_How to complete this task_: All lines from the opening of the entries below through the line containing "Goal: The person" must be output exactly as they appear, with no other lines.

━━━ Exercise input ━━━

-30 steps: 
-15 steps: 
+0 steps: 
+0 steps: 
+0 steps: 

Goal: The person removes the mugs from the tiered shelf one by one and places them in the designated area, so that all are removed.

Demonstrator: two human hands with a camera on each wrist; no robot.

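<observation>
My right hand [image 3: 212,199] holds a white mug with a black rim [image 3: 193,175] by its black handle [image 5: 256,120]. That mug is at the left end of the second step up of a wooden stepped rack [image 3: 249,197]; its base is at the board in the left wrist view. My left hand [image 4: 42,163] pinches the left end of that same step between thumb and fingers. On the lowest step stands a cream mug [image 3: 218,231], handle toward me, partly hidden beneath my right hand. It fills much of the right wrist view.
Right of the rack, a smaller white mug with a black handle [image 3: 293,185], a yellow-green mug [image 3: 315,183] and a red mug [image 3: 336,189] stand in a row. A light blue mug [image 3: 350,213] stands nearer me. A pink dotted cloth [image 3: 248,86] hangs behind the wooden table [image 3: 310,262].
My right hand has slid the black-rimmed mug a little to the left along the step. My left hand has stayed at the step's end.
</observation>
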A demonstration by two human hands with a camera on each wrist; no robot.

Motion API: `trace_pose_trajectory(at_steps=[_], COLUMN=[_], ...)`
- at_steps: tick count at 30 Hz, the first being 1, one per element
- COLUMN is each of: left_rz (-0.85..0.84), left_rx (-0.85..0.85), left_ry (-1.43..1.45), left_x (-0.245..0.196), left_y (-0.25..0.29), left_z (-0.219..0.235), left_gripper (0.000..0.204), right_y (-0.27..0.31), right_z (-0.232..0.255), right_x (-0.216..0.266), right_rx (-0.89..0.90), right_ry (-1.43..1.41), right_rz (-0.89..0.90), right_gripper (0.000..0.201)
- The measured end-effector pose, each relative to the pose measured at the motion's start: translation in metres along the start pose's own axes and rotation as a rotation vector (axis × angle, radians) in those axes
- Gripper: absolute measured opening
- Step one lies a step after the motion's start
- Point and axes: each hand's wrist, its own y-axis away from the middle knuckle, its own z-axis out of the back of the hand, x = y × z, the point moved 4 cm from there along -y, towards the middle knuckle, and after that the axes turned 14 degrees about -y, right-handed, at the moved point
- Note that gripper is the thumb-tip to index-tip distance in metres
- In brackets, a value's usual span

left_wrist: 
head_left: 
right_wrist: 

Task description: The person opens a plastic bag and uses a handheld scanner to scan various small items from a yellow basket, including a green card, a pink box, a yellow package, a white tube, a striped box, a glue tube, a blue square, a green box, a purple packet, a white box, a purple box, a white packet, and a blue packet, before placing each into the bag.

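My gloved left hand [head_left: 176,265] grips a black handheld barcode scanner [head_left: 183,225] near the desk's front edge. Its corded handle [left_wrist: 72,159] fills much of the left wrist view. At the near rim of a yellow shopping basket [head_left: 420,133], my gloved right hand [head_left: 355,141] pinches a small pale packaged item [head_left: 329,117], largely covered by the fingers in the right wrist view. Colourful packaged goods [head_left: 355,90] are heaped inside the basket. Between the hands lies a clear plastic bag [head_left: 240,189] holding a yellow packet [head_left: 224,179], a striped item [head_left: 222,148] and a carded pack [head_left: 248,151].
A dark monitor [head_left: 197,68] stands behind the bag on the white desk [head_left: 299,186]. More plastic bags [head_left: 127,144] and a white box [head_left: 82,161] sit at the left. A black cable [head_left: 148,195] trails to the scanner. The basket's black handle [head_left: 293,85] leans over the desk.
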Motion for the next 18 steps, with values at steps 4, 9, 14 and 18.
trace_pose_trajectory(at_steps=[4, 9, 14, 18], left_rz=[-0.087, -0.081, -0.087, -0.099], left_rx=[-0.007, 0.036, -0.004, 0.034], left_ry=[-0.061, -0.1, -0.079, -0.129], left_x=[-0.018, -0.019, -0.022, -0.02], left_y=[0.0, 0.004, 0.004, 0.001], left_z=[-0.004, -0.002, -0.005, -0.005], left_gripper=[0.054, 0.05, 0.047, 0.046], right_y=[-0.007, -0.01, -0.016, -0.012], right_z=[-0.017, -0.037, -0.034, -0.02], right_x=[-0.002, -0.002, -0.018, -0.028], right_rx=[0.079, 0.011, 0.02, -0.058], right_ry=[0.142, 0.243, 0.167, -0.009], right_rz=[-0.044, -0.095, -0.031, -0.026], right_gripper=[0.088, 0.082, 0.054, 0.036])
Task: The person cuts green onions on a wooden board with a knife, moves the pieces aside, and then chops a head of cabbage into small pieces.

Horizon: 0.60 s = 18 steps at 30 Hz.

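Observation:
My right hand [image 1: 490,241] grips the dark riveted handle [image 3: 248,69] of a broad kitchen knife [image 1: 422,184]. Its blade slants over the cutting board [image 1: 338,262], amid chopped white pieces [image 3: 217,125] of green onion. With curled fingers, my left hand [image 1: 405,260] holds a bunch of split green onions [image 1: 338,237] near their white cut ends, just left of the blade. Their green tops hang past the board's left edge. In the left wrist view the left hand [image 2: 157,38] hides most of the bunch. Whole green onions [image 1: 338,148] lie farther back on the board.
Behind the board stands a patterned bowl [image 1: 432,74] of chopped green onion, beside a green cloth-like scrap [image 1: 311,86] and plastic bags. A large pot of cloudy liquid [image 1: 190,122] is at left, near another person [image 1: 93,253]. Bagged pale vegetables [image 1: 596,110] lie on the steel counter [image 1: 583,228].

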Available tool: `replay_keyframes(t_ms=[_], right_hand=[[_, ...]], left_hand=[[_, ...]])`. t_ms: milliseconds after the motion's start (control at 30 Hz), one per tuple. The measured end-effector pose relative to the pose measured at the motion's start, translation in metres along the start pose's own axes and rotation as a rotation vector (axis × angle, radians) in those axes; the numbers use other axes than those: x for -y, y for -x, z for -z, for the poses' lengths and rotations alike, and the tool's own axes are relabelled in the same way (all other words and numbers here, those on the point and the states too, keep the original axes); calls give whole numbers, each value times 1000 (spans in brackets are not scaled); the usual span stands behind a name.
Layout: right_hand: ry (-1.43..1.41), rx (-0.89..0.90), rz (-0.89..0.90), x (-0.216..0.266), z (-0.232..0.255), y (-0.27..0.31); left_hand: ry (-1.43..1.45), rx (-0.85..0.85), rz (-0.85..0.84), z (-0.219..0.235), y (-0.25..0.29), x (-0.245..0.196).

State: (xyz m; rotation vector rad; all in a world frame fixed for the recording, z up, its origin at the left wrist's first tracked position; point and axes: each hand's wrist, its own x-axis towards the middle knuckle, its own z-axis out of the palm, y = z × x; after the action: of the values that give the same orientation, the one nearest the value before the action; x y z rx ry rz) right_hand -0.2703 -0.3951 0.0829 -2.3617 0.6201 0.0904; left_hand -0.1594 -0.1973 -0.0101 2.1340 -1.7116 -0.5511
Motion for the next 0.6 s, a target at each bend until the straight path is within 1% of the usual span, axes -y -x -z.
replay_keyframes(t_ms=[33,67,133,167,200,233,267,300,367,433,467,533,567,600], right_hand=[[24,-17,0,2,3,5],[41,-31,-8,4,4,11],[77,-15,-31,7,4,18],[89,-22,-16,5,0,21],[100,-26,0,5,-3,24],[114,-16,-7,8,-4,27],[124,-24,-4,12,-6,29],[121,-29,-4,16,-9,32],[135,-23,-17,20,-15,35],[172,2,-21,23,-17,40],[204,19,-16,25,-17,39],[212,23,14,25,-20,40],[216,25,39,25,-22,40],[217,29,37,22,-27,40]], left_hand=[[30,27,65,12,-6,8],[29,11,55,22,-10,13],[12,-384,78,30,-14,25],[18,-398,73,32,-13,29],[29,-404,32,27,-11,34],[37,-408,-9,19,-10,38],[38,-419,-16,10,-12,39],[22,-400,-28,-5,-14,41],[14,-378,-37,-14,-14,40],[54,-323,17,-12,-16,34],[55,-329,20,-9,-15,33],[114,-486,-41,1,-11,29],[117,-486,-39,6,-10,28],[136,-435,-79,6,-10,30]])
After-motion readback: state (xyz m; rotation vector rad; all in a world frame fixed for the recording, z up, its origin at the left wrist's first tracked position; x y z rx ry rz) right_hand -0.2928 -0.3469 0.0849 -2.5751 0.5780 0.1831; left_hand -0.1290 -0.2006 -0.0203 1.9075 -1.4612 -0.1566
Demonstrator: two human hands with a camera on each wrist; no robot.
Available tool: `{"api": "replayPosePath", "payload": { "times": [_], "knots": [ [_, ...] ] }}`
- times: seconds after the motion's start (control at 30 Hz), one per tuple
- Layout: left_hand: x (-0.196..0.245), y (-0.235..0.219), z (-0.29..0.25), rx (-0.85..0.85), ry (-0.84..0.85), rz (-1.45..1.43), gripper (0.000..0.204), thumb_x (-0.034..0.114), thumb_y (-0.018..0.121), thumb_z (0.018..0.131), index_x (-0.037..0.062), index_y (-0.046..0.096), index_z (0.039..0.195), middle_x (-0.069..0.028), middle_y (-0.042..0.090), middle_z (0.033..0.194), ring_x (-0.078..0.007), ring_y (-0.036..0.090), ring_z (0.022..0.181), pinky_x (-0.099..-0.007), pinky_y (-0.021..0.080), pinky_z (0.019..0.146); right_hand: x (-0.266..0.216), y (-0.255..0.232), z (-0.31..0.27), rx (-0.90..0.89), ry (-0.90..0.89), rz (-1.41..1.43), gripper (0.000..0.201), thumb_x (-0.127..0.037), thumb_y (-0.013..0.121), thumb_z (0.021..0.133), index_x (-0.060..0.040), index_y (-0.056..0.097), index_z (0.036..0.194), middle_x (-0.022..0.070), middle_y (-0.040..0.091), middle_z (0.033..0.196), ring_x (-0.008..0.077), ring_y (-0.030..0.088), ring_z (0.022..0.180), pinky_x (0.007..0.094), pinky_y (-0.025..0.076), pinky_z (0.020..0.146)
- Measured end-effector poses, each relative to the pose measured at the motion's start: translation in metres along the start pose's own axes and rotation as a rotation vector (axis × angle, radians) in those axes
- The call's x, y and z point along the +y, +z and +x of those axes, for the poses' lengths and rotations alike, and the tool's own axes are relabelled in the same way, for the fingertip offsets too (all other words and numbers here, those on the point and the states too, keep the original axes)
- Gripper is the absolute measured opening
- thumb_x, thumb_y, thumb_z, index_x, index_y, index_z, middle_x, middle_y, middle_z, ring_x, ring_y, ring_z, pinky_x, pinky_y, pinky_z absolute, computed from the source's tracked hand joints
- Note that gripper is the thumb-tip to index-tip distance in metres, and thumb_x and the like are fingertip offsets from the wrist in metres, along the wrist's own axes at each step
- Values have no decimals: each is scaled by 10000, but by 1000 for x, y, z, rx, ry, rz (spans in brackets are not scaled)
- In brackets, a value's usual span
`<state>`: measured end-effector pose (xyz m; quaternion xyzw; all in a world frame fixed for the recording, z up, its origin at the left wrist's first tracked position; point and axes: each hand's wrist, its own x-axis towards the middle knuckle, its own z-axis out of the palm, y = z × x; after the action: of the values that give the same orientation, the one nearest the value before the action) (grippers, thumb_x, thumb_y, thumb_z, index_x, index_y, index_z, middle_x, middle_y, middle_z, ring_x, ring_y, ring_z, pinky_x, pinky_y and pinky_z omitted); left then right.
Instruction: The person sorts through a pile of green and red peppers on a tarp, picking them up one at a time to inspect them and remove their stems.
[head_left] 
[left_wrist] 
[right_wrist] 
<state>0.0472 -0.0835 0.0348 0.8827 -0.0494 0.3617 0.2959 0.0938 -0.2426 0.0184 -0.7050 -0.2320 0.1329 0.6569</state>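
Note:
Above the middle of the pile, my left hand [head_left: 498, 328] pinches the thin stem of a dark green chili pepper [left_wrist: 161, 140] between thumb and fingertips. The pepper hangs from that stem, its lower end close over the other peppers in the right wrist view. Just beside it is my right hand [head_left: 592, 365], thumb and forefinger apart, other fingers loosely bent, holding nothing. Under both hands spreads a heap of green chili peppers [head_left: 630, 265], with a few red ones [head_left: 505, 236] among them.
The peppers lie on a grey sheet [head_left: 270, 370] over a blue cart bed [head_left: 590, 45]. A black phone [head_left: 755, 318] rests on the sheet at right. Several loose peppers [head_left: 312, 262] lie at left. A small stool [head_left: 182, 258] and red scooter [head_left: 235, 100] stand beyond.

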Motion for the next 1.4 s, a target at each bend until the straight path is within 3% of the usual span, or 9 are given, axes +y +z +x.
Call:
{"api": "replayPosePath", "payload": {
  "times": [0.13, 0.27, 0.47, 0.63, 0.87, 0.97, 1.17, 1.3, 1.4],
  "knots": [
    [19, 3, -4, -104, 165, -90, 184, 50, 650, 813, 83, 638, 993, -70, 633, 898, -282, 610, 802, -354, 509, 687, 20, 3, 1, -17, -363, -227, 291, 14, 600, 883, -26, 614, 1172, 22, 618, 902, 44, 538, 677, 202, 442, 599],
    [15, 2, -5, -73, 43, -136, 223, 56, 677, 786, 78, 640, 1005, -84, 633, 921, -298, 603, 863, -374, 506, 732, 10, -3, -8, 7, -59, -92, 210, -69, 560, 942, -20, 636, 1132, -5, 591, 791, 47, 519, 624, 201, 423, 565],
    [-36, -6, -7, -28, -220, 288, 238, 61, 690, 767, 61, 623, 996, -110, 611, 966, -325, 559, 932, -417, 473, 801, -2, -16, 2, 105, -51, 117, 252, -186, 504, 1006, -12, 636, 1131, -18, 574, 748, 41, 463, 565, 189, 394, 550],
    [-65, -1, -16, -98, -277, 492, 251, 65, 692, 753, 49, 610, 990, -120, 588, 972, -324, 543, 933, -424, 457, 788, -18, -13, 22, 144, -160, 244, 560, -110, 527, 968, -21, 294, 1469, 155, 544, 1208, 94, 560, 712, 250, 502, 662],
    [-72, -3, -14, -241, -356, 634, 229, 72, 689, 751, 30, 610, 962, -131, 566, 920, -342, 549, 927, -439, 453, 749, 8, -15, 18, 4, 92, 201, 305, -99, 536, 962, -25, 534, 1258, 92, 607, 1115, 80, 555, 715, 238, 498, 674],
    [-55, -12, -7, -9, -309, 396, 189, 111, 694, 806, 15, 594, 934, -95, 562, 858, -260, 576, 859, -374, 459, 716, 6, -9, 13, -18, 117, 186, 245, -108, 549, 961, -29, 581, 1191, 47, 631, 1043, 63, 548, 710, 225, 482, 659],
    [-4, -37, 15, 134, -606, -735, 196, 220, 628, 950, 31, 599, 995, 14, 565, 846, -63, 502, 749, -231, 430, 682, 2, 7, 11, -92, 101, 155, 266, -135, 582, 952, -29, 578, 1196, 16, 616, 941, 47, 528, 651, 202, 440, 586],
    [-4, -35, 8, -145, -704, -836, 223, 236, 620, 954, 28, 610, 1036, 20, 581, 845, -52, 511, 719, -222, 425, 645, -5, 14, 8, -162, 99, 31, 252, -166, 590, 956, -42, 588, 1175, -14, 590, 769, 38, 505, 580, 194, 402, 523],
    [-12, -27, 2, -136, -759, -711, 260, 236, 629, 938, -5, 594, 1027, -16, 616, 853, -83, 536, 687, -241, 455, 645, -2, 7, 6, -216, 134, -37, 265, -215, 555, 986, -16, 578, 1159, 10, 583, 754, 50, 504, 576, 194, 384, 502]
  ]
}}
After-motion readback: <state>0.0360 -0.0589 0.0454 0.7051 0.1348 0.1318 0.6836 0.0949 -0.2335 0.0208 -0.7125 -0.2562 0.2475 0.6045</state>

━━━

_Solution_:
-30 steps: 
-15 steps: 
+0 steps: 
+0 steps: 
+0 steps: 

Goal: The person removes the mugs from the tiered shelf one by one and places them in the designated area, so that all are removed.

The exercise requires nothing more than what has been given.